__Exercise brief__. Copy all lines of the listing that include the string "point".

__Exercise data__.

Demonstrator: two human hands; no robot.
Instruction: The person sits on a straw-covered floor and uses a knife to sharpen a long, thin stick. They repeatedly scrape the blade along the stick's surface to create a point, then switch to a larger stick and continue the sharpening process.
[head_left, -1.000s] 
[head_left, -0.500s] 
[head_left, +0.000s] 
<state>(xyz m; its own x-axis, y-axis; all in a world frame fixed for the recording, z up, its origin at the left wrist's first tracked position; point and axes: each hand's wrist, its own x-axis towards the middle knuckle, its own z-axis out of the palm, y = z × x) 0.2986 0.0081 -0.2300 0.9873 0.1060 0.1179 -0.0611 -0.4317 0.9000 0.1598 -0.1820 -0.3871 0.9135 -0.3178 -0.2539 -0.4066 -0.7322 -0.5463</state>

__Output of the exercise__.
Instruction: The person sits on a straw-covered floor and uses a knife to sharpen a long, thin stick. They repeatedly scrape the blade along the stick's surface to create a point, then switch to a larger stick and continue the sharpening process.
<state>(xyz m; its own x-axis, y-axis; all in a world frame fixed for the recording, z up, its origin at the left wrist's first tracked position; point and axes: each hand's wrist, its own x-axis towards the middle knuckle, its own z-axis out of the palm, y = z × x) 0.2986 0.0081 -0.2300 0.9873 0.1060 0.1179 -0.0611 -0.4317 0.9000 0.1598 -0.1820 -0.3871 0.9135 -0.3178 -0.2539 -0.4066 -0.7322 -0.5463</state>

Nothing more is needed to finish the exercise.